LePage mentions a three-year pilot program that began in 2011, and allowed high school kids to earn community college credits before graduating. It had the governor's strong support. "He jumped away from the Bridge Year. He didn't even complete it," LePage says. "He was halfway through. He jumped away."

In 2011, LePage says he asked Fitzsimmons to set up a system so students could transfer credits between the seven campuses. The governor says it took the community college chief more than two years to deliver a plan that's only being implemented now.

But one educator says setting up credit transfer guidelines can be complicated, especially when there are differences between institutions, in how much a class like, say, basic biology costs. Wilson Hess is president of the University of Maine at Fort Kent, and chairs a committee that oversees credit transfer policies in the UMaine system.

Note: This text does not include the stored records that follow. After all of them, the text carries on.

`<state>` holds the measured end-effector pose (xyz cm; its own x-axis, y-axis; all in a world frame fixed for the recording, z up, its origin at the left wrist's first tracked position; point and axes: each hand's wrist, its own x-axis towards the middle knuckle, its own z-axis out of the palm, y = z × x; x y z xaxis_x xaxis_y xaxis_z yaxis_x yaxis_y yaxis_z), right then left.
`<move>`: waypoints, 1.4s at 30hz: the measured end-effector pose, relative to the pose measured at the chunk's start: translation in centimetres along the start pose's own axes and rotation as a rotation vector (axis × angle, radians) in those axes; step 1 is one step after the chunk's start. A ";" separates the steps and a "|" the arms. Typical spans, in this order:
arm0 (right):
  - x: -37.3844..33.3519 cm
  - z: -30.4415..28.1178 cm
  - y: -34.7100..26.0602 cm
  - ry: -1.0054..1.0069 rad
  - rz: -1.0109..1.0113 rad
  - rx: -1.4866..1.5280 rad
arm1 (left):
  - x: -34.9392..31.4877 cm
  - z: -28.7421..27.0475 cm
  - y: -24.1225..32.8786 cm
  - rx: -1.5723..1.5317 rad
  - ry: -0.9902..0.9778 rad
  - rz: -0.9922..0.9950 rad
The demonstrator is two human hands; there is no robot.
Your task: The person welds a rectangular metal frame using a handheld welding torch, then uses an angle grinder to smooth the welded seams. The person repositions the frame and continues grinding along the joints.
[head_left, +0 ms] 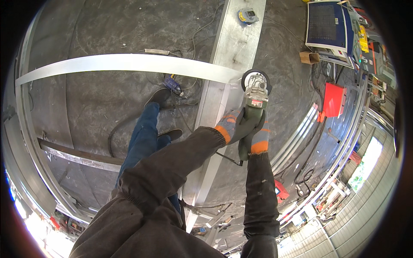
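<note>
Both my hands, in grey gloves with orange cuffs, are wrapped round an angle grinder [256, 98] with a dark green body and a round disc at its far end. My left hand [233, 124] grips the body from the left. My right hand [259, 134] closes round it from the right, near the back end. The disc sits at the right end of a long silvery metal bar [129, 62], where that bar meets a wide metal beam [234, 43]. I cannot tell whether the disc touches the metal.
A tape measure [248, 16] lies on the beam's far part. A blue-purple power tool [173, 84] rests on the dark floor by my shoe, among cables. At the right stand a blue and white machine [328, 26], a small cardboard box [309, 57], a red box [334, 99] and several metal lengths [297, 135].
</note>
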<state>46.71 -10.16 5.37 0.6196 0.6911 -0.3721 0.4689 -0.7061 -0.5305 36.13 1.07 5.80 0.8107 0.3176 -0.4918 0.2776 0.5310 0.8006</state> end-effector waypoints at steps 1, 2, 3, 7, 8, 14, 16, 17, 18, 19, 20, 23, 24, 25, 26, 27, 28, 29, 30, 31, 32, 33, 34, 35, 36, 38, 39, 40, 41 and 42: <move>-0.1 -0.2 -0.6 -0.019 -0.036 -0.042 | -0.2 -0.1 0.0 -0.017 -0.008 0.013; -0.1 -0.4 -1.1 -0.047 -0.100 -0.081 | -0.4 -0.2 0.0 -0.036 -0.017 0.015; 0.0 -0.7 -1.4 -0.040 -0.050 -0.116 | -0.4 -0.2 0.0 -0.056 -0.023 0.024; 0.4 -0.7 -1.4 -0.089 0.030 -0.108 | -0.1 0.0 0.0 0.085 0.045 0.009; 0.3 -0.6 -1.2 -0.076 -0.031 -0.080 | 0.0 0.0 -0.1 0.125 0.048 0.021; -0.2 -0.4 -0.6 -0.082 0.004 -0.048 | -0.4 0.2 -0.7 0.240 -0.047 0.161; -0.1 -0.8 -1.0 -0.069 -0.066 -0.086 | -0.5 0.2 -0.7 0.254 -0.004 0.195; 0.1 -1.0 -1.3 -0.061 -0.142 -0.117 | -0.5 0.2 -0.6 0.154 0.022 0.151; 0.3 -1.1 -1.5 -0.085 -0.063 -0.147 | -0.5 0.2 -0.5 0.066 0.034 0.084; 0.5 -1.2 -1.7 -0.101 -0.041 -0.180 | -0.4 0.3 -0.5 0.071 0.033 0.061; 0.6 -1.2 -1.8 -0.100 -0.050 -0.198 | -0.4 0.2 -0.4 0.088 0.016 0.015; 0.9 -0.9 -1.8 -0.099 0.004 -0.134 | -0.2 0.1 -0.1 -0.095 0.010 -0.030; 0.9 -0.8 -1.8 -0.079 -0.049 -0.153 | -0.2 0.1 -0.1 -0.175 0.001 -0.095; 0.7 -0.7 -1.8 -0.074 -0.065 -0.175 | -0.2 0.1 0.0 -0.115 0.027 0.048; 0.7 -0.5 -1.8 -0.054 -0.066 -0.168 | -0.2 0.1 0.0 -0.037 0.038 0.127; 0.5 -0.5 -1.9 -0.035 -0.067 -0.162 | -0.1 0.1 -0.1 0.001 0.040 0.106; 0.5 -0.4 -2.0 0.000 -0.058 -0.127 | -0.2 0.1 -0.2 0.039 0.041 0.086; 0.4 -0.4 -2.3 0.021 -0.042 -0.097 | 0.0 0.2 -0.3 0.040 0.031 -0.035; 0.4 -0.4 -2.5 0.019 -0.027 -0.104 | 0.0 0.2 -0.4 0.020 0.032 -0.084; 0.4 -0.6 -2.9 0.005 -0.008 -0.113 | 0.1 0.2 -0.5 -0.057 0.000 -0.107; 0.5 -0.7 -3.2 0.012 0.020 -0.124 | 0.1 0.3 -0.7 -0.157 -0.017 -0.060; 0.5 -0.9 -3.6 -0.014 0.017 -0.098 | 0.1 0.3 -0.9 -0.256 -0.033 -0.013; 0.4 -1.0 -3.8 -0.021 0.022 -0.079 | 0.0 0.2 -1.1 -0.180 -0.006 -0.020; 0.4 -1.2 -4.0 -0.028 0.026 -0.061 | 0.0 0.2 -1.2 -0.105 0.022 -0.026; 0.4 -1.3 -4.0 -0.044 0.055 -0.093 | -0.1 0.2 -1.4 -0.030 0.045 -0.066; 0.4 -1.3 -3.7 -0.067 0.075 -0.148 | -0.1 0.1 -1.5 0.120 0.020 0.060; 0.4 -1.1 -3.4 -0.075 0.108 -0.158 | -0.2 0.1 -1.5 0.113 0.024 0.063; 0.5 -0.9 -3.0 -0.070 0.093 -0.157 | -0.2 0.0 -1.4 0.106 0.027 0.066; 0.6 -0.6 -2.6 -0.031 0.034 -0.155 | -0.2 0.0 -1.3 0.016 0.053 0.025; 0.6 -0.3 -2.2 -0.058 0.069 0.039 | -0.3 -0.1 -1.1 -0.065 0.043 -0.005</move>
<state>46.28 -8.22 6.50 0.6120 0.6493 -0.4515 0.4010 -0.7468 -0.5306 35.60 0.48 5.04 0.7863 0.3473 -0.5111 0.2465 0.5822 0.7748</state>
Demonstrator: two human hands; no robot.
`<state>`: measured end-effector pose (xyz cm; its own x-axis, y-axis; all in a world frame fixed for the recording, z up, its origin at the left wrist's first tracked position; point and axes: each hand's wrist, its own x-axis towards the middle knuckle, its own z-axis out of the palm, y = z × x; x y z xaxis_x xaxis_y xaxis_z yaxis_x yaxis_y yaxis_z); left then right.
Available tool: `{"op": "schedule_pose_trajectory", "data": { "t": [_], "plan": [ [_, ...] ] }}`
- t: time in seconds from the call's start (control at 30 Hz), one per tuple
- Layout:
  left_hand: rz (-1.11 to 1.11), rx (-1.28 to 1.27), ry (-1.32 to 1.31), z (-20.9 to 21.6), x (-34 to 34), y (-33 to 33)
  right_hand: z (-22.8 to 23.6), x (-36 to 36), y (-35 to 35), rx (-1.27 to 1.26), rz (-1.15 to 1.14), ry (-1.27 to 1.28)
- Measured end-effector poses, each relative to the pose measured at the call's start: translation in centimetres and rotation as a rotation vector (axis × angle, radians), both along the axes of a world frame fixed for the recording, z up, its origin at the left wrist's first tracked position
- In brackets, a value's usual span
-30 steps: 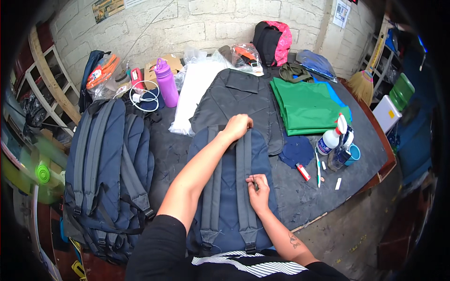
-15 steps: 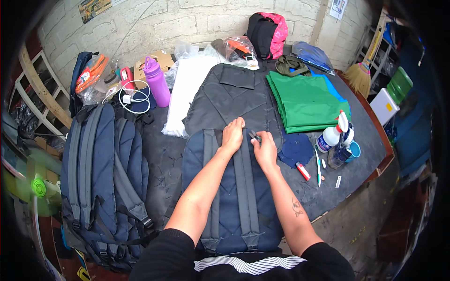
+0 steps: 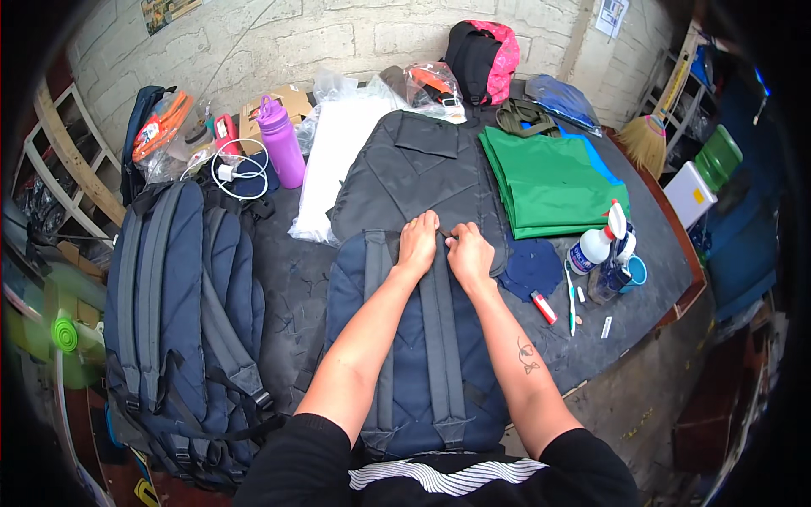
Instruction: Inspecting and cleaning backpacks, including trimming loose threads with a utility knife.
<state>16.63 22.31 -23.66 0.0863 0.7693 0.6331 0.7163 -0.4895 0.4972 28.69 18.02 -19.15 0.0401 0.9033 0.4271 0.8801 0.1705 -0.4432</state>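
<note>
A navy backpack (image 3: 414,338) with grey shoulder straps lies flat in front of me, straps up. At its top edge my left hand (image 3: 417,247) is closed, its fingers pinching the fabric near the top of the right strap. Close beside it, my right hand (image 3: 470,255) is closed too, fingertips at the same edge. It holds small dark thread snips, now almost wholly hidden by the fingers. Beyond both hands spreads a dark grey bag panel (image 3: 405,182) with a small flap, its near end touching the backpack's top.
More navy backpacks (image 3: 182,296) are stacked at left. Behind stand a purple bottle (image 3: 281,148), a white charging cable (image 3: 245,173) and white sheeting (image 3: 338,152). At right lie folded green fabric (image 3: 545,182), a spray bottle (image 3: 598,241), a blue cup (image 3: 634,275) and a toothbrush (image 3: 571,300).
My right hand has moved slightly left, in toward my left hand, and the snips that showed at its fingertips are now covered. My left hand stays in place.
</note>
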Motion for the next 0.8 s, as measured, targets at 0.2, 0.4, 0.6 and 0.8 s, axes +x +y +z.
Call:
{"op": "schedule_pose_trajectory", "data": {
  "t": [0.2,0.4,0.6,0.8],
  "plan": [
    [-0.174,-0.106,-0.124,2.0,-1.5,-0.7,0.4,1.6,-1.6,-0.018,-0.086,0.233],
    [-0.023,0.126,-0.264,7.8,-3.9,-8.5,-2.3,7.6,-9.1,-0.125,-0.013,0.306],
    [0.035,-0.232,0.214,3.6,-3.4,-14.5,-4.2,18.1,-11.8,0.009,-0.636,-0.142],
    [0.081,-0.268,0.24,1.1,-2.7,-16.0,-6.3,22.2,-10.4,-0.082,-0.634,-0.115]
  ]
}}
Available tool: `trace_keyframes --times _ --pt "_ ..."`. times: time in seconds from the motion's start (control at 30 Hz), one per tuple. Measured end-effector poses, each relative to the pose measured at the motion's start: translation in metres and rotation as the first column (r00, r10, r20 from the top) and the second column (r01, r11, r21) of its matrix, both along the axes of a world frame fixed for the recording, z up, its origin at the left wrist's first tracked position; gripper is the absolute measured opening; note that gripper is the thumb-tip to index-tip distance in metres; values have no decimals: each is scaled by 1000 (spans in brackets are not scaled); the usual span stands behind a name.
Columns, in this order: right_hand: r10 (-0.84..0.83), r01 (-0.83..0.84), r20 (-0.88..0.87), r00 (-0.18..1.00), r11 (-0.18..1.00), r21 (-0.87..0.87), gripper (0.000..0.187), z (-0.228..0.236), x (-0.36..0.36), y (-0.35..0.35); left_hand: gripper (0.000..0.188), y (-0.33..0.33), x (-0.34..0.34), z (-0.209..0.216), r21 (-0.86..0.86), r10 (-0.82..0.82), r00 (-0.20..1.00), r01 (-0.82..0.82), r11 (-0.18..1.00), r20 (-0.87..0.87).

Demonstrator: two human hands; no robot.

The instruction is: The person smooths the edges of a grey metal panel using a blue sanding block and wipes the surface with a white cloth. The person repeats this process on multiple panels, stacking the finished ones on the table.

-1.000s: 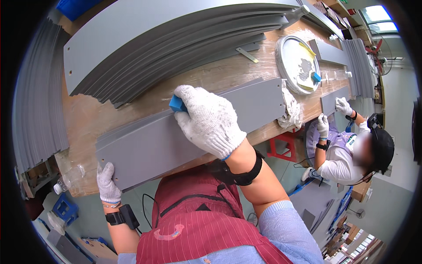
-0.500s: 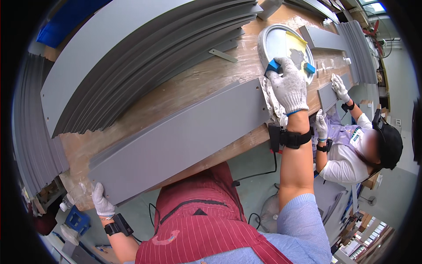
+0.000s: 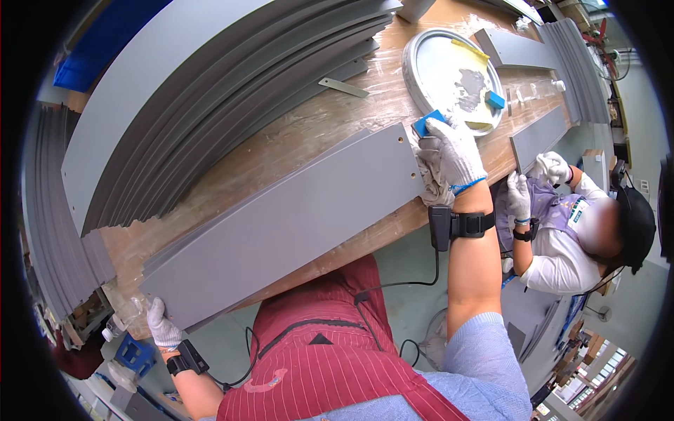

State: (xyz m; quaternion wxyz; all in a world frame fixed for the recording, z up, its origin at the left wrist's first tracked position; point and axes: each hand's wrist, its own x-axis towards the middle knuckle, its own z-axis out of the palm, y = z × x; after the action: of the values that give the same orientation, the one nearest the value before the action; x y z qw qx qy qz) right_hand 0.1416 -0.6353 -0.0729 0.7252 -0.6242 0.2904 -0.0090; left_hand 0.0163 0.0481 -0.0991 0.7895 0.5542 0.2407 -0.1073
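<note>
Your right hand (image 3: 455,149) grips a blue block (image 3: 427,123); your left hand (image 3: 163,325), grip unclear, touches a gray panel (image 3: 284,226) slanting lengthwise between them.

The front panel (image 3: 288,221) lies on the worktable (image 3: 253,168), atop other panels that jut out along its far edge. At its near left corner is the left hand (image 3: 163,324), touching it. Just right of its right end are a crumpled cloth (image 3: 437,189) and, over that, the right hand (image 3: 460,151), with the held block (image 3: 426,124) in its fingers. Beyond the panel's right end is a round lid (image 3: 420,84) with a second block (image 3: 495,100) on it. Behind the panel lies a flat strip (image 3: 343,88), and farther back the large panel stack (image 3: 281,77). Beyond its left end stands another stack (image 3: 67,252). Well right of it, a co-worker (image 3: 562,238) is beside a shorter panel (image 3: 540,133).
</note>
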Motion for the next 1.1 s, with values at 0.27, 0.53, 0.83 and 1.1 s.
trace_keyframes --times 0.27,0.53,0.83,1.1 --pt "77 -79 37 996 994 72 16 20 16 12 48 13 -2 -4 -35 -12 1000 12 999 -22" --pt "106 -116 -55 993 967 -225 29 22 18 3 45 -13 8 13 25 37 998 -36 999 -46" --pt "41 -52 -45 998 955 -292 29 25 -17 30 46 5 14 3 186 24 996 -8 982 -81" --pt "-36 -25 -96 995 822 -569 43 1 -113 15 54 4 19 2 101 -21 994 32 994 -110"
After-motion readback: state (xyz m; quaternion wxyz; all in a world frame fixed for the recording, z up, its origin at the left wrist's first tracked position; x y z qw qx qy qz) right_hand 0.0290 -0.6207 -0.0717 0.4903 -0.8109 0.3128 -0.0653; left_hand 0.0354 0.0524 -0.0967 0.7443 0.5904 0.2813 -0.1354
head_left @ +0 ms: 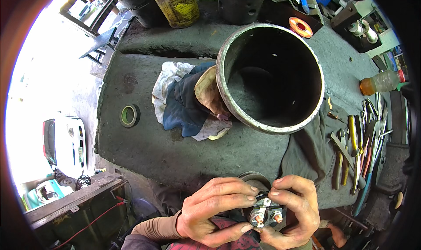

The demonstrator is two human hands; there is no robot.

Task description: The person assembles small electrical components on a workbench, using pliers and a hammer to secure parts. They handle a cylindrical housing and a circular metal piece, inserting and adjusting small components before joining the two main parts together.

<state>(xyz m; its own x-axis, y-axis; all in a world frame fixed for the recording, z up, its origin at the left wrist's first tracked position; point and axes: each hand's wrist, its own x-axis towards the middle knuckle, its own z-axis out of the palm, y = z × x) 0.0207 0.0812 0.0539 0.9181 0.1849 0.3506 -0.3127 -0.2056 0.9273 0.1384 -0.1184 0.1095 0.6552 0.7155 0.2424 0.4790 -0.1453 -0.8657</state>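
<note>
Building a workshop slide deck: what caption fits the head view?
Both hands, left hand and right hand, grip a small metal part with two threaded studs beside a large steel ring.

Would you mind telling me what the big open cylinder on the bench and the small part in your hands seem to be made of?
Cylinder: likely metal, dull grey, with a worn, pale-speckled rim. Small part held by left hand and right hand: metal, apparently, with silvery nuts and coppery stud ends.

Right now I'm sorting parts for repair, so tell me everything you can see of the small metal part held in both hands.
The small metal part is a dark, grimy body with two threaded studs carrying nuts, copper-tinted at the tips. It sits low in the picture, below the workbench edge, pinched between the left hand and right hand. Its underside is hidden.
</note>
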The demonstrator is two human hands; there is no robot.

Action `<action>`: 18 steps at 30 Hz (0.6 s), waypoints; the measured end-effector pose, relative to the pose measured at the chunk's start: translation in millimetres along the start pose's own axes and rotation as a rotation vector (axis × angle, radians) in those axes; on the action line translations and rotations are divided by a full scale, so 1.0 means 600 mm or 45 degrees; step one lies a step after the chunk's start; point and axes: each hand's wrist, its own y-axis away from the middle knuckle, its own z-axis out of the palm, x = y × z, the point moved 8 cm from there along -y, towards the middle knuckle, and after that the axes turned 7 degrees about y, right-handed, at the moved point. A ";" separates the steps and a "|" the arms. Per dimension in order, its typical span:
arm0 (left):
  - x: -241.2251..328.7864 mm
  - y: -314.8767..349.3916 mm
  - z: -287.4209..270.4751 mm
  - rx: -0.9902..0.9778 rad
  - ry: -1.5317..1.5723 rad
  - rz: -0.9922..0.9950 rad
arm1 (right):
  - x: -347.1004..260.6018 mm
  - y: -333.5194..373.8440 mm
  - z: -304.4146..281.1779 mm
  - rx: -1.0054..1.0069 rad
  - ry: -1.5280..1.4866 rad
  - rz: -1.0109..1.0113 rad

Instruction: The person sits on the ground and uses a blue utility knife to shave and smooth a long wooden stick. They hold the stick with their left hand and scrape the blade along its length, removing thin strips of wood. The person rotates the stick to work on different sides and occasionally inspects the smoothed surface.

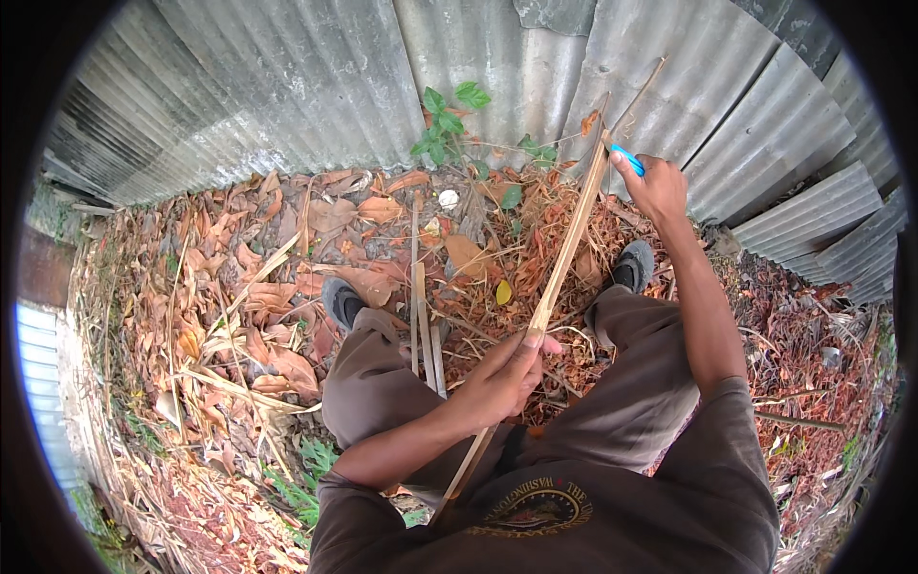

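A long, pale split-wood strip [570, 244], perhaps bamboo, slants from beside my waist up toward the metal fence. My left hand [504, 379] is wrapped round its lower middle. At the far end my right hand [660, 187] grips a small knife with a bright blue handle [627, 160]. Its blade end meets the strip's tip and is too small to make out. Beyond the tip a thin brown sliver [643, 91] sticks out toward the fence. Several similar strips [422, 311] lie on the ground between my feet, left of the held one.
Corrugated metal sheets [287, 86] form a fence in front of me. Dry brown leaves [277, 316] and reddish shavings [545, 220] cover the ground. A green-leaved plant [445, 124] grows at the fence's foot. My shoes [342, 301] stand apart on either side of the litter.
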 end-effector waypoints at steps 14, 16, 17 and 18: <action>0.036 -0.026 -0.047 0.212 0.106 0.080 | -0.188 0.163 -0.004 -0.041 -0.184 -0.696; 0.037 -0.023 -0.043 0.233 0.051 0.086 | -0.188 0.171 0.000 0.031 -0.237 -0.732; 0.037 -0.021 -0.043 0.250 0.025 0.090 | -0.190 0.174 0.001 0.030 -0.251 -0.749; 0.040 -0.022 -0.043 0.254 -0.027 0.149 | -0.191 0.177 0.001 0.030 -0.265 -0.766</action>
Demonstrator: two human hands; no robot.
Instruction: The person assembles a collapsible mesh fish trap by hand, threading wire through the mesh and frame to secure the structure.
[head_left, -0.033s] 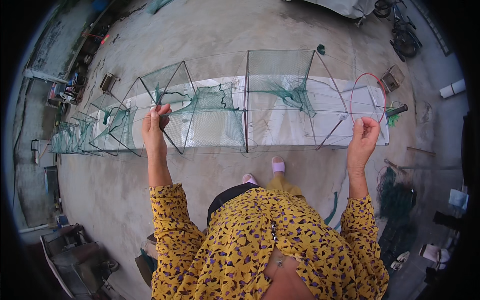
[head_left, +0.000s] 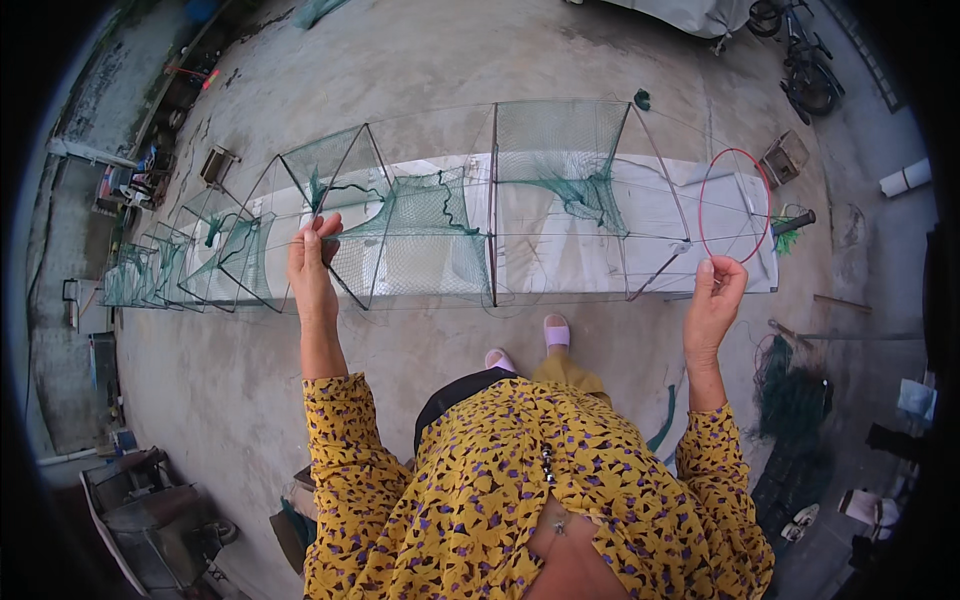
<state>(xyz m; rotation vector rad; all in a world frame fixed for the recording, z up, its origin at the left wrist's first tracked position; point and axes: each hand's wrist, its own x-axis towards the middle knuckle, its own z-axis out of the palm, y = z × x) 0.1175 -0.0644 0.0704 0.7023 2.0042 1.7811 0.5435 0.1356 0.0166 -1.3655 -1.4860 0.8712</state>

"It's clearly something all of New England, not just Maine, needs to catch up on," Hess says.

A year ago, Hess says UMaine and the Community College System began working on ways of speeding up credit transfer. Credits for general education and core requirements are now able to be transferred more quickly. But Gov. LePage says the Community College System has taken too long to make these kinds of changes, and he's calling on the board to remove John Fitzsimmons.

"President Fitzsimmons has done a great job leading the college," says Robert Clark, chair of the Community College's System's board. "All of the board members support him."

Fitzsimmons declined to comment, saying he wanted to speak with Gov. LePage directly.

Reporters, meantime, asked LePage what he would do if the community college board failed to honor his demand. For example, would he cut the system's funding, after initially flat-funding it in his budget proposal?

"They're certainly going to feel the wrath," LePage said.